Scoperto a Montopoli di Sabina il sistema idraulico della villa dei Casoni. Le ricerche della Soprintendenza rivelano un impianto precedente alla conquista romana
photo credit: Sabine Huebner via Fb
Un importante acquedotto di epoca romana è stato scoperto all’interno della Villa dei Casoni, nel territorio di Montopoli di Sabina, in provincia di Rieti. Il ritrovamento, frutto di mesi di ricerche sul patrimonio ipogeo della Sabina, si deve al lavoro congiunto della Soprintendenza Archeologia Belle Arti e Paesaggio per l’area metropolitana di Roma e per la provincia di Rieti, che coordina gli scavi, e del Gruppo Speleo Archeologico Vespertilio. La villa dei Casoni, risalente all’epoca repubblicana, si sviluppava su due terrazze digradanti: quella inferiore ospitava il giardino con ninfeo e piscina circolare, mentre su quella superiore si articolava la zona residenziale con criptoportico, cubicoli e tablino. Un complesso di notevole importanza per l’architettura romana della Sabina.
La presenza di “acquedotti molto antichi” e della cosiddetta Fonte Varrone era già documentata tra la fine del Settecento e l’Ottocento da diverse fonti storiche, ma fino ad oggi non era stato possibile localizzarli con certezza. Solo grazie a un’accurata indagine topografica e a ripetute ricognizioni sul territorio gli archeologi sono riusciti a rintracciare non solo la fonte, ma anche l’acquedotto e le sorgenti che alimentavano l’intero complesso.
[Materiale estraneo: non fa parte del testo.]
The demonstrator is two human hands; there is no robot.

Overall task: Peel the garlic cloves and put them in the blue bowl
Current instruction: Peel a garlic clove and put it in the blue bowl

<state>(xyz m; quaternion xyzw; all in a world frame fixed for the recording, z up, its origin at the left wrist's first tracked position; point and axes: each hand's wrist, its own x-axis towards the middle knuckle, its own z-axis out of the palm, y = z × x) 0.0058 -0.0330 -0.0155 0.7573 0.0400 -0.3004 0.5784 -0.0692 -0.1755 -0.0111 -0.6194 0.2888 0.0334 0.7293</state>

“La scoperta di questo acquedotto rappresenta un’opportunità unica per comprendere l’approvvigionamento idraulico di una delle ville più importanti della Sabina”, sottolinea Nadia Fagiani della Soprintendenza. E aggiunge: “Grazie alla tecnologia Lidar sarà possibile ottenere una mappatura completa in 3D dell’intero sistema idraulico sotterraneo, in relazione alle strutture murarie e agli ambienti soprastanti della villa”.
Ma c’è di più. Trattandosi di un’opera idraulica molto antica, lo studio consentirà di ampliare le conoscenze sugli insediamenti sabini, i cosiddetti vici, antecedenti alla conquista romana. Un tassello fondamentale per ricostruire la storia del territorio prima dell’arrivo delle legioni.
Le indagini speleologiche hanno permesso di individuare un complesso sistema idraulico sotterraneo costituito da una rete articolata di cunicoli scavati nel conglomerato naturale. “Si tratta di un sistema di drenaggio e captazione delle acque situato a circa 300 metri dalla villa”, spiega Cristiano Ranieri, presidente del Gruppo Speleo Archeologico Vespertilio.
“Le acque provenienti da queste sorgenti, che fino a pochi decenni fa alimentavano un fontanile noto come ‘Fonte Varrone’, venivano convogliate in una cisterna con funzione anche di vasca limaria e poi redistribuite alle varie utenze della villa”, precisa Ranieri. “È un sistema che doveva essere in uso già prima della romanizzazione della Sabina, riferibile a un antico abitato presente nell’area”.
Il ritrovamento costituisce un contributo rilevante all’ampliamento delle conoscenze sul territorio di Montopoli di Sabina e sull’area archeologica della Villa dei Casoni, già oggetto di campagne di indagine non invasive e attività di ricerca condotte dal Dipartimento di Studi Classici dell’Università di Basilea, sotto la direzione di Sabine Huebner. Un patrimonio che continua a rivelare i suoi segreti, restituendo pezzi di storia sempre più preziosi.